▸ Task directions: Transcribe the data exactly, stopping after the "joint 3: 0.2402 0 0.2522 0" line.

[[ Provided data, beginning ]]

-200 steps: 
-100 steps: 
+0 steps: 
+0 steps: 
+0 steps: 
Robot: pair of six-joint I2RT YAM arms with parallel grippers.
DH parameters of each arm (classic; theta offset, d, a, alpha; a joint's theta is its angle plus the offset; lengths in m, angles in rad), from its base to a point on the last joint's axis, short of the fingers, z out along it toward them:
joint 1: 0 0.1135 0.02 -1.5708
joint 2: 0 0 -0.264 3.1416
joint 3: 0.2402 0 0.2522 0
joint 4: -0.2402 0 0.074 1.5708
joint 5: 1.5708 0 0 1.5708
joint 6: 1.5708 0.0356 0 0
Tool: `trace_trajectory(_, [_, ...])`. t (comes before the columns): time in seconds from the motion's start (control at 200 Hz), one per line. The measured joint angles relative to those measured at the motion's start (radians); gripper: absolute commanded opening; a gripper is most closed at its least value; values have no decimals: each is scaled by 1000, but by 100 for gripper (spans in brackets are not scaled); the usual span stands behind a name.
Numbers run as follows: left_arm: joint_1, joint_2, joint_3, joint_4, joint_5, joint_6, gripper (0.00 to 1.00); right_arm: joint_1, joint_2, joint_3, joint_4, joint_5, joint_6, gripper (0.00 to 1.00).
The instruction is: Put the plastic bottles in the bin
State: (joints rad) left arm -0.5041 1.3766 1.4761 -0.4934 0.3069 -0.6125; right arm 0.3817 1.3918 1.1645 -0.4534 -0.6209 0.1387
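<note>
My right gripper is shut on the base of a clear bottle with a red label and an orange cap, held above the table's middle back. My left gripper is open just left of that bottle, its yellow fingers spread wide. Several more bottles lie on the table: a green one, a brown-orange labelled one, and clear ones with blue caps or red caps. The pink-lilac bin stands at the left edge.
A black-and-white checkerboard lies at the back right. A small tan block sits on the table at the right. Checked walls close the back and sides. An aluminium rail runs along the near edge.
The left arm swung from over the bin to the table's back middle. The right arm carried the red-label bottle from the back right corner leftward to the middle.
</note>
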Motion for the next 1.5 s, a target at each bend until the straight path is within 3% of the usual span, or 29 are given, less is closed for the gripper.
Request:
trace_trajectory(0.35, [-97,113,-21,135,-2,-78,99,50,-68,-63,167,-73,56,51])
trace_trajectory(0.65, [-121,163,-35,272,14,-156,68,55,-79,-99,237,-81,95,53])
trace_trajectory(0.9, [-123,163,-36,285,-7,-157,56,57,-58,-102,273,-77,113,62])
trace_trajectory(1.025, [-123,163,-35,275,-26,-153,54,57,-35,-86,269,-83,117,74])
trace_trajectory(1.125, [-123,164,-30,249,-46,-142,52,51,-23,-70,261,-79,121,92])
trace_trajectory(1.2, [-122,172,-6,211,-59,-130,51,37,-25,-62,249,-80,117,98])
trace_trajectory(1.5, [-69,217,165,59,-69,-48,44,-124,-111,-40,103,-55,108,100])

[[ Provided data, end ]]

▸ Expected answer:
-200 steps: 
-100 steps: 
+0 steps: 
+0 steps: 
+0 steps: 
Robot: pair of six-joint I2RT YAM arms with parallel grippers.
DH parameters of each arm (classic; theta offset, d, a, alpha; a joint's theta is its angle plus the offset; lengths in m, angles in rad), from its base to a point on the last joint's axis, short of the fingers, z out along it toward them:
joint 1: 0 0.1135 0.02 -1.5708
joint 2: 0 0 -0.264 3.1416
joint 3: 0.2402 0 0.2522 0

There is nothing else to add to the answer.